DE LOS AMIGOS. DE HUMANO DEMASIADO HUMANO. Nietzsche.
(β)
Sólo medita por una vez para ti mismo cuán diversos son los sentimientos, cuán divididas están las opiniones, aún entre los conocidos más íntimos; cómo incluso opiniones idénticas tienen en la cabezas de tus amigos un lugar o una intensidad enteramente diferentes que en la tuya; cuantísimas veces se presenta el pretexto para el malentendido, para la divergencia hostil. Después de todo ello, te dirás: ¡qué inseguro es el terreno sobre el que descansan todas nuestras alianzas y amistades, qué cerca está los chaparrones o el mal tiempo, qué aislado está todo hombre! Si alguien comprende esto y además que todas las opiniones y su índole e intensidad son entre semejantes tan necesarias e irresponsables como sus acciones, si se percata de esta necesidad interna de las opiniones a partir de la inextricable imbricación de carácter, ocupación, talento, entorno, tal vez se libre entonces de la amargura e incisividad de ese sentimiento con que el sabio exclamó: «¡Amigos, no hay amigos». Más bien se confesará: sí hay amigos, pero es el error, la ilusión acerca de ti lo que los ha conducido a ti; y deben aprender a callar para seguir siendo amigos tuyos; pues casi siempre tales relaciones humanas estriban en que nunca se digan, ni siquiera se rocen, cierto par de cosas; pero en cuanto estas piedrecitas echan a rodar, la amistad va detrás y se rompe. ¿Hay hombres que no resultarán mortalmente heridos si se enterasen de lo que sus más íntimos amigos saben de ellos en el fondo?
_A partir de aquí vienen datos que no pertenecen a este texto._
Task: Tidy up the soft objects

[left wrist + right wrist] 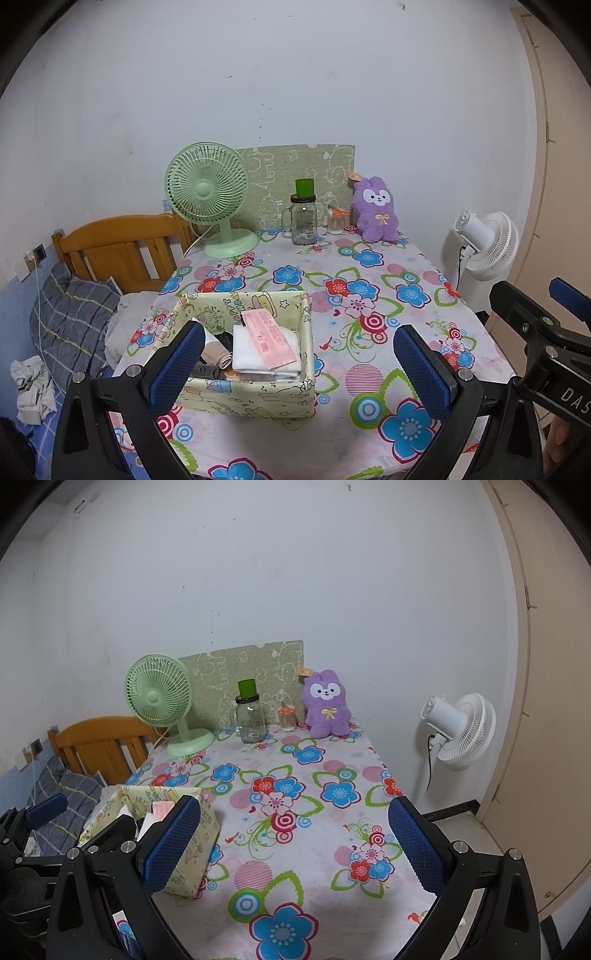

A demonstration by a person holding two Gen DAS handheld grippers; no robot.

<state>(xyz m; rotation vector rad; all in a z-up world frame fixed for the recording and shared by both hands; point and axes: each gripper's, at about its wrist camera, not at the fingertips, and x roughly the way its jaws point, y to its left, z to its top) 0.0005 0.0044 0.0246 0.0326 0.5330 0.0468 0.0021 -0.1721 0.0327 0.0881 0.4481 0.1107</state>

Al aprender a conocernos a nosotros mismos y a considerar nuestro mismo ser como una esfera cambiante de opiniones y disposiciones y, por tanto a menospreciarlo un poco, restablecemos nuestro equilibrio con los demás. Es verdad que tenemos buenas razones para despreciar a cada uno de nuestros conocidos, aunque sean los más grandes; pero igual de buenas para volver este sentimiento contra nosotros mismo. Y así, soportémonos unos a otros, ya que nos soportamos a nosotros; y tal vez le llegue a cada cual algún día también la hora más jubilosa en que diga:
«¡Amigos no hay amigos!», exclamó el sabio moribundo;
«¡Enemigos, no hay enemigos!», exclamo yo el loco viviente.